[Stored data entries]
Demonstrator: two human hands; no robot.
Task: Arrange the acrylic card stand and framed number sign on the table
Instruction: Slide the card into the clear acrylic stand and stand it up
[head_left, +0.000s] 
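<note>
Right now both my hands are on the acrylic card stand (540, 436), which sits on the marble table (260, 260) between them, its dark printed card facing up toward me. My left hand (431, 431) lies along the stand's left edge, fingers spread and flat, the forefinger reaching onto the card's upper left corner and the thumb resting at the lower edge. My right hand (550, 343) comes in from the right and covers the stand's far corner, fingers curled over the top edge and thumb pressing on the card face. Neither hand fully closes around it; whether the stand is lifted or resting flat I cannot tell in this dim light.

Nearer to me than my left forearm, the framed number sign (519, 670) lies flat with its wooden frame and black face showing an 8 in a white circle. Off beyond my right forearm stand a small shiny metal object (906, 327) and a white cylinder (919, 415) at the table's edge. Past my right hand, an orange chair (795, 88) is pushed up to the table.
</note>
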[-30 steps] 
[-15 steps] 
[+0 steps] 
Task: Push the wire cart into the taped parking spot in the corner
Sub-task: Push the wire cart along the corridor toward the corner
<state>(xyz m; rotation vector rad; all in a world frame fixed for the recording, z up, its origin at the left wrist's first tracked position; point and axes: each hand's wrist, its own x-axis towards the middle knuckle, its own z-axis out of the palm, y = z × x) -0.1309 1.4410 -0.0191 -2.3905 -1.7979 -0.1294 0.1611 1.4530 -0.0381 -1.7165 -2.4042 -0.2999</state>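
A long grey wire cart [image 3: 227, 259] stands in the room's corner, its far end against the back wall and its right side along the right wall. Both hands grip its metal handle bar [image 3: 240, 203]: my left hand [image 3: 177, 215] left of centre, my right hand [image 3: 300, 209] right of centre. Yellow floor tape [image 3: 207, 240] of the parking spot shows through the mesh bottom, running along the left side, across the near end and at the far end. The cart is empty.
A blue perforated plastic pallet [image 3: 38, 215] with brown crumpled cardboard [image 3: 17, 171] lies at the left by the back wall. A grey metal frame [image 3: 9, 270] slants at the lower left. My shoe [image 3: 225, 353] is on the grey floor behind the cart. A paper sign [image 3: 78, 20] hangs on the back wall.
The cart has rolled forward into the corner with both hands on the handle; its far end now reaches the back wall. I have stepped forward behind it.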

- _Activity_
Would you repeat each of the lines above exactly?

- _Exercise response_
Demonstrator: two human hands; no robot.
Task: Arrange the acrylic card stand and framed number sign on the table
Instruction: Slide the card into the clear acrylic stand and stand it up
[head_left, +0.000s] 
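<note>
Right now both my hands are on the acrylic card stand (540, 436), which sits on the marble table (260, 260) between them, its dark printed card facing up toward me. My left hand (431, 431) lies along the stand's left edge, fingers spread and flat, the forefinger reaching onto the card's upper left corner and the thumb resting at the lower edge. My right hand (550, 343) comes in from the right and covers the stand's far corner, fingers curled over the top edge and thumb pressing on the card face. Neither hand fully closes around it; whether the stand is lifted or resting flat I cannot tell in this dim light.

Nearer to me than my left forearm, the framed number sign (519, 670) lies flat with its wooden frame and black face showing an 8 in a white circle. Off beyond my right forearm stand a small shiny metal object (906, 327) and a white cylinder (919, 415) at the table's edge. Past my right hand, an orange chair (795, 88) is pushed up to the table.
</note>
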[-30 steps] 
[-15 steps] 
[+0 steps] 
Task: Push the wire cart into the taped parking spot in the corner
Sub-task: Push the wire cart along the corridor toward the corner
<state>(xyz m; rotation vector rad; all in a world frame fixed for the recording, z up, its origin at the left wrist's first tracked position; point and axes: each hand's wrist, its own x-axis towards the middle knuckle, its own z-axis out of the palm, y = z × x) -0.1309 1.4410 -0.0191 -2.3905 -1.7979 -0.1294 0.1611 1.4530 -0.0381 -1.7165 -2.4042 -0.2999</state>
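A long grey wire cart [image 3: 227, 259] stands in the room's corner, its far end against the back wall and its right side along the right wall. Both hands grip its metal handle bar [image 3: 240, 203]: my left hand [image 3: 177, 215] left of centre, my right hand [image 3: 300, 209] right of centre. Yellow floor tape [image 3: 207, 240] of the parking spot shows through the mesh bottom, running along the left side, across the near end and at the far end. The cart is empty.
A blue perforated plastic pallet [image 3: 38, 215] with brown crumpled cardboard [image 3: 17, 171] lies at the left by the back wall. A grey metal frame [image 3: 9, 270] slants at the lower left. My shoe [image 3: 225, 353] is on the grey floor behind the cart. A paper sign [image 3: 78, 20] hangs on the back wall.
The cart has rolled forward into the corner with both hands on the handle; its far end now reaches the back wall. I have stepped forward behind it.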

The answer given above is the complete response.